Task brief:
Run through the records and, wherever a line holds the word "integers", return that line.

Provided data:
►

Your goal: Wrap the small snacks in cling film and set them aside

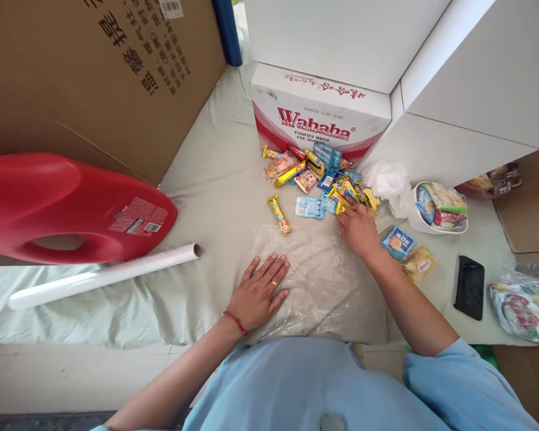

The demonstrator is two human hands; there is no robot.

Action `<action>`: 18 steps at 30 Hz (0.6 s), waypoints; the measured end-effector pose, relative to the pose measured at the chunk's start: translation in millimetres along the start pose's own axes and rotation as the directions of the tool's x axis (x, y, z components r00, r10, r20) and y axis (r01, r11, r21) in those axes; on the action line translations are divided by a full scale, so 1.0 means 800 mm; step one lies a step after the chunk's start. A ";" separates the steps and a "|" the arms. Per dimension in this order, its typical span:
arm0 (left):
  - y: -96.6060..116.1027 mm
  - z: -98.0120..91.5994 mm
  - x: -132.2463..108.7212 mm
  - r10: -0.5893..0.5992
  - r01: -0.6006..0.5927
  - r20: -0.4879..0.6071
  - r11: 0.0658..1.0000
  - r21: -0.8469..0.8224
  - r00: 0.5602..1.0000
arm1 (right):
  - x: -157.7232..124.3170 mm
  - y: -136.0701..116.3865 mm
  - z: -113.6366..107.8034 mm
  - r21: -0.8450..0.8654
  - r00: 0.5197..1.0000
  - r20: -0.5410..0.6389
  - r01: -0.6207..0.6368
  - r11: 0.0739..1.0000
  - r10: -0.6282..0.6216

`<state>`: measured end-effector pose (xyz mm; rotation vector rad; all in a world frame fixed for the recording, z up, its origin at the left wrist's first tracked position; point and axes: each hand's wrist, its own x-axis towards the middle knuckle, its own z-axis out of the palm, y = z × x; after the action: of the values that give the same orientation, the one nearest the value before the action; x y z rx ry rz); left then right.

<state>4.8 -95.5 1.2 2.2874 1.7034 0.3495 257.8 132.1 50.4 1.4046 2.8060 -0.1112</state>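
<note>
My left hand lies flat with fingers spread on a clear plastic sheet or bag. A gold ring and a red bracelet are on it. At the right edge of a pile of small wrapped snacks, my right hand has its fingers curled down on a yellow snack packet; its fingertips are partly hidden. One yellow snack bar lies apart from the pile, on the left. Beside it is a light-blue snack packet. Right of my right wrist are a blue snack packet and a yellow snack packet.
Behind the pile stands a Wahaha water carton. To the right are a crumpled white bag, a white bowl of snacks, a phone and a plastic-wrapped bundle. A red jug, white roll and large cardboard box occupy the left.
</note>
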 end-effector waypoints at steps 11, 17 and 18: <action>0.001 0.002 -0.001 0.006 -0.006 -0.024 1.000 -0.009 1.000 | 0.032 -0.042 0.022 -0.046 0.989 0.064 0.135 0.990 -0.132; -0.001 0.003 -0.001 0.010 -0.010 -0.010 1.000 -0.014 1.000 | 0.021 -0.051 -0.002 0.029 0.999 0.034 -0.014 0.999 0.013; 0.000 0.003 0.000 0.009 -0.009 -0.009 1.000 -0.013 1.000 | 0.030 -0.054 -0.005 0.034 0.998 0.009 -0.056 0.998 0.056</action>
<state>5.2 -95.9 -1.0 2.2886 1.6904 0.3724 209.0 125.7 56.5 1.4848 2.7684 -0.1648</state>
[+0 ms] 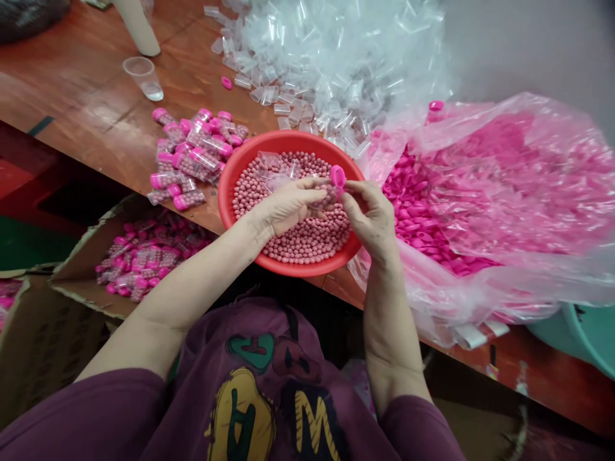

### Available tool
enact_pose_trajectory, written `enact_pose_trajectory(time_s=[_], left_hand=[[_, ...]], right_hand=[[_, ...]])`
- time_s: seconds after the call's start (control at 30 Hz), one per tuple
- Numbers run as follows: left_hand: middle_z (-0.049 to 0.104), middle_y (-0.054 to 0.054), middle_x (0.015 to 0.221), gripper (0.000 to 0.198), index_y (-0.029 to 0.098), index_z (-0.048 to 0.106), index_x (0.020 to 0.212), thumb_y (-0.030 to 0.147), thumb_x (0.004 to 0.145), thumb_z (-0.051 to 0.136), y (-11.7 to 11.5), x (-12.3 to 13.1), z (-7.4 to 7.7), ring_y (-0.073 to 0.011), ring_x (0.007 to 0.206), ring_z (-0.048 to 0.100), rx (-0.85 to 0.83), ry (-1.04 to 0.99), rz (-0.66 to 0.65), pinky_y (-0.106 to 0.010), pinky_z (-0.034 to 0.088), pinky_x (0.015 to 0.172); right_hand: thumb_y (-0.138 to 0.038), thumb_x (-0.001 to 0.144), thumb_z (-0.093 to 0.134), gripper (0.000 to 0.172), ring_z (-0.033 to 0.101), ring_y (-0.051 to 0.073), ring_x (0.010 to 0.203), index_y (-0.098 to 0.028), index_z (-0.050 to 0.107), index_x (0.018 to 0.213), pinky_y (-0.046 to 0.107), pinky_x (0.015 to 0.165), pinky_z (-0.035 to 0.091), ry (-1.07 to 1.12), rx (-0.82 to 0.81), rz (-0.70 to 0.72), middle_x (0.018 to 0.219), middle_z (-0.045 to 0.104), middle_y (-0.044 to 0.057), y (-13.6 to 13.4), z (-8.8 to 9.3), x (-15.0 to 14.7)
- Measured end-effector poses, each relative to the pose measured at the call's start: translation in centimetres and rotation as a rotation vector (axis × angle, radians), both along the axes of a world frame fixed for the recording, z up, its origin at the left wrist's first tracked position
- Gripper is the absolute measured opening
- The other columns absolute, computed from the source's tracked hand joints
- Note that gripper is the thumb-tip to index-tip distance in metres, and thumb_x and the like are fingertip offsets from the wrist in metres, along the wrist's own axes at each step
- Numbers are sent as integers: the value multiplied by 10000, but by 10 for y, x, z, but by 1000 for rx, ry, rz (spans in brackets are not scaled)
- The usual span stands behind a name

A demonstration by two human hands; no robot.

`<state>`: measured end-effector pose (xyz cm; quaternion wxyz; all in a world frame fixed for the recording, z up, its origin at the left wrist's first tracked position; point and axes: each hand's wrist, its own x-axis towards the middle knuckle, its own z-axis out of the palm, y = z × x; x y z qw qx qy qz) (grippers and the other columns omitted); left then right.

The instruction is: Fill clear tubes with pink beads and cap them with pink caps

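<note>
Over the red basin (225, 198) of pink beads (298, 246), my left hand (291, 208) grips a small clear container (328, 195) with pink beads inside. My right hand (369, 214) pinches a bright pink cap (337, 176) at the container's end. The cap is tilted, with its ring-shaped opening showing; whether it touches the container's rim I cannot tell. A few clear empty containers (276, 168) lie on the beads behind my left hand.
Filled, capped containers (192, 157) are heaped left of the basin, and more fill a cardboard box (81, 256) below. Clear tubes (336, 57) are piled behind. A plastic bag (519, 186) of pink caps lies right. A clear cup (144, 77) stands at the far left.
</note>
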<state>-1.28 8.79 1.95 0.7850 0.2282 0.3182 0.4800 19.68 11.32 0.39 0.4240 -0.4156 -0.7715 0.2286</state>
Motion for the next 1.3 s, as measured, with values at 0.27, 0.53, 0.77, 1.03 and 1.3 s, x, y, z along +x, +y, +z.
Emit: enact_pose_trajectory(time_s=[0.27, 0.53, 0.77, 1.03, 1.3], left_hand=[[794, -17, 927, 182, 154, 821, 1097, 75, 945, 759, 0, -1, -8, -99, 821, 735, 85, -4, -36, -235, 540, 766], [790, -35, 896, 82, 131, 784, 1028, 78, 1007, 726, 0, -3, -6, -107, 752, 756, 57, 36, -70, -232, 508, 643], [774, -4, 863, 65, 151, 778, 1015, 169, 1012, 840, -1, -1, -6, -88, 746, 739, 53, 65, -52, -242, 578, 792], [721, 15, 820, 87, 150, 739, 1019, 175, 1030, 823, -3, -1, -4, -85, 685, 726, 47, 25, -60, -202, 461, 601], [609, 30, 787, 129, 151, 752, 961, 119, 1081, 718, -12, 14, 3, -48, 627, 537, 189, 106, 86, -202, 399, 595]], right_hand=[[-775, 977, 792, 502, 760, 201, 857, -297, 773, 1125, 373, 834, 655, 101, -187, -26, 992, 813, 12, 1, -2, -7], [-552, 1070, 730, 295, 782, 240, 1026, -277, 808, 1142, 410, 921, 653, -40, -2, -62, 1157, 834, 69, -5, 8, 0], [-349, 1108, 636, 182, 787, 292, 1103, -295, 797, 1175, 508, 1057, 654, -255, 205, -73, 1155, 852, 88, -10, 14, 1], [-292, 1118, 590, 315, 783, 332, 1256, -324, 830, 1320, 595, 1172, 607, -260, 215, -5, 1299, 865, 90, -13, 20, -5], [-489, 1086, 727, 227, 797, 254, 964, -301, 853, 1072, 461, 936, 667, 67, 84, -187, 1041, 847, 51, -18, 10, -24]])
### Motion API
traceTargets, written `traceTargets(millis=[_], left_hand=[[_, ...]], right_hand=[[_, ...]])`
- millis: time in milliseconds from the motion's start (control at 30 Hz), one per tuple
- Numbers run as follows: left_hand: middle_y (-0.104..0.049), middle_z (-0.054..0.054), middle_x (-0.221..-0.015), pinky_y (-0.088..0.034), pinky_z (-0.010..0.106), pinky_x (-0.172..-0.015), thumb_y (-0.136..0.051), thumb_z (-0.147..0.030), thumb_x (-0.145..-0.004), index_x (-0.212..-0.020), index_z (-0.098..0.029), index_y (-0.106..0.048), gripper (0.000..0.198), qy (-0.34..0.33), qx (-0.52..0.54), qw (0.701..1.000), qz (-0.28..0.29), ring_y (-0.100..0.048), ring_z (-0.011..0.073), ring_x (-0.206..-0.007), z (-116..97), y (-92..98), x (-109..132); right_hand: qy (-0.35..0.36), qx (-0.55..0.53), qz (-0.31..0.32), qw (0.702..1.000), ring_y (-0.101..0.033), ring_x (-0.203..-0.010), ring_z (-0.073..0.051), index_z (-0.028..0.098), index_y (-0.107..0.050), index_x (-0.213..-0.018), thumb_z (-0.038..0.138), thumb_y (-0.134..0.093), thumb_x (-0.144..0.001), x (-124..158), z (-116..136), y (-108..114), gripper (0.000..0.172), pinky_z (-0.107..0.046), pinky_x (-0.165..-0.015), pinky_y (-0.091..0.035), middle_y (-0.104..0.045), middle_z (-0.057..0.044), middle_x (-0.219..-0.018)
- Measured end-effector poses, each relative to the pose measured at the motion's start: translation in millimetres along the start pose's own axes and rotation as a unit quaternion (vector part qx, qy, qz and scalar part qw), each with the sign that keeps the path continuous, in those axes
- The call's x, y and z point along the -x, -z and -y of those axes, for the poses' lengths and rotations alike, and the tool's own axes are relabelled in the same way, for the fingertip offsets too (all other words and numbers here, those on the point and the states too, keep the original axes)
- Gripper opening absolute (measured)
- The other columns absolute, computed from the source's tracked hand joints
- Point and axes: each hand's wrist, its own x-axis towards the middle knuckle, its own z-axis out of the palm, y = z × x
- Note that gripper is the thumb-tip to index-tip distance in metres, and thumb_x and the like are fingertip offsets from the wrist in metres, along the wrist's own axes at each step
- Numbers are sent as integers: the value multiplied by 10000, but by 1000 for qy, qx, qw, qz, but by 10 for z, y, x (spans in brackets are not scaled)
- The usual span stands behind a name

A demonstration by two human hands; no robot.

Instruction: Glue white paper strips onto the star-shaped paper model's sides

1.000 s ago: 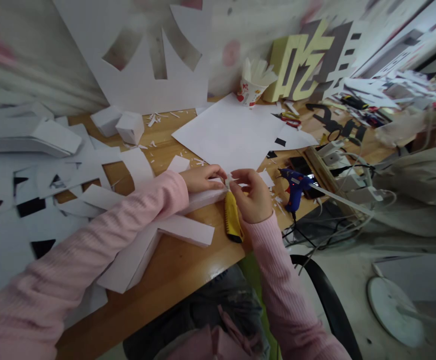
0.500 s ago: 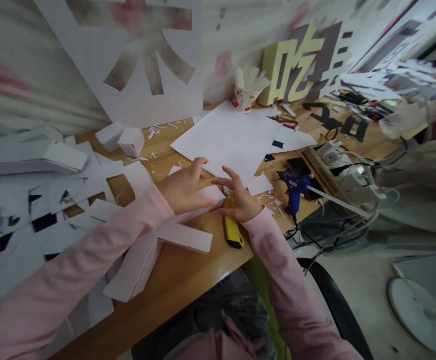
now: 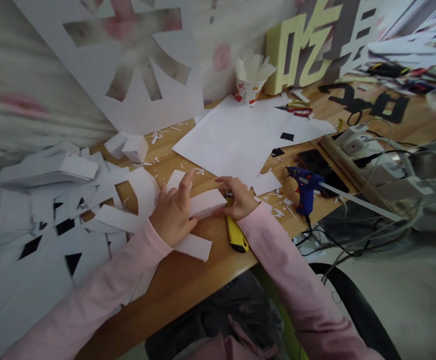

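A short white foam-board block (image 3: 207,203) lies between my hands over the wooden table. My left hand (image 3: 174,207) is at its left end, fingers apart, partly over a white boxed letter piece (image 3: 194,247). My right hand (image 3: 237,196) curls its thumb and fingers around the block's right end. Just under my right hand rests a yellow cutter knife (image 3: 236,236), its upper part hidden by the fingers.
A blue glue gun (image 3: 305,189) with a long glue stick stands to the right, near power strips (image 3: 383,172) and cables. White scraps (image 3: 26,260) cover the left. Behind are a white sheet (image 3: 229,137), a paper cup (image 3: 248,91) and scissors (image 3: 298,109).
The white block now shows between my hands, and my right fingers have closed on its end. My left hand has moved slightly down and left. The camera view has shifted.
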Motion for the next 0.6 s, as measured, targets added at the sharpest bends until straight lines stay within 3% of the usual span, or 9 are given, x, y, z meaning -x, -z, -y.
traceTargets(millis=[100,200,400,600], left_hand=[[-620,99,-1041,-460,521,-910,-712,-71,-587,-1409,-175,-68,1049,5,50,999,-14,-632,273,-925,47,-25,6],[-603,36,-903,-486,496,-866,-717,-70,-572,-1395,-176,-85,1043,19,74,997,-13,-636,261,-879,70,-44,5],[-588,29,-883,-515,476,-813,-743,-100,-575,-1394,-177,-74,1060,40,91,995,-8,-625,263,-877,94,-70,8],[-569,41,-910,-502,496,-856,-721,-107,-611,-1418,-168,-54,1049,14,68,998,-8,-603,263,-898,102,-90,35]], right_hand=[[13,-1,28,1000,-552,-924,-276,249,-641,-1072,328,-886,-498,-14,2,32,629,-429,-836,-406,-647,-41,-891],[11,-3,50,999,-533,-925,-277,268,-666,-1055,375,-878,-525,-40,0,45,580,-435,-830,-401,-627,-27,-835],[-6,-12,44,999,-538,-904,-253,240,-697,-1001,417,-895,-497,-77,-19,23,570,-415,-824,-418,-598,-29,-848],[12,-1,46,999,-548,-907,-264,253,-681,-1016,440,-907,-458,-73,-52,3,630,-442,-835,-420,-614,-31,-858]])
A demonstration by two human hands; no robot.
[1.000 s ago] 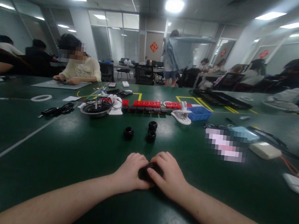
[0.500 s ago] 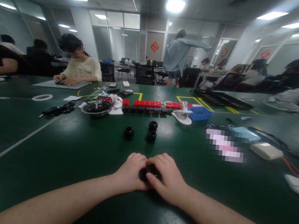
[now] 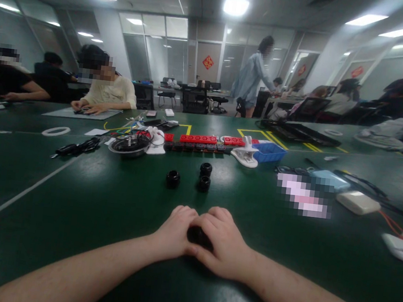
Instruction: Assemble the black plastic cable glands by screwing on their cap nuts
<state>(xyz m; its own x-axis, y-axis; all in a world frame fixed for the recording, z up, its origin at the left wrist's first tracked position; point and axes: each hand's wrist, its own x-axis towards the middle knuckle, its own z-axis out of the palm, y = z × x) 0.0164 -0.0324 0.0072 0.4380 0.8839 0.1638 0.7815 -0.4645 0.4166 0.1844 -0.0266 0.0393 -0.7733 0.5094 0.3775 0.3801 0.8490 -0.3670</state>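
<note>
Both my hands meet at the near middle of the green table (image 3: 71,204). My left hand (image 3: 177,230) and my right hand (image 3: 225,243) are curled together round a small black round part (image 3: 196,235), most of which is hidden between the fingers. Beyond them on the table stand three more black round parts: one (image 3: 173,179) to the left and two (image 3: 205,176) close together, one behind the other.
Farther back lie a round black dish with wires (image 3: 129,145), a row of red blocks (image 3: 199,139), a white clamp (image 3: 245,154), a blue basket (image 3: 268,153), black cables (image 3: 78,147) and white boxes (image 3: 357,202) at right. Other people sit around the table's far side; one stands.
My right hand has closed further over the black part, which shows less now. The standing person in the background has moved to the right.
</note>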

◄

Response for this exercise:
- Numbers are sent as integers: the value multiplied by 10000, but by 10 for y, x, z, but by 1000 for rx, ry, rz (spans in brackets are not scaled)
- Numbers are sent as integers: the value multiplied by 10000, but by 1000 for qy, qx, qw, qz, but by 10 for z, y, x (spans in brackets are not scaled)

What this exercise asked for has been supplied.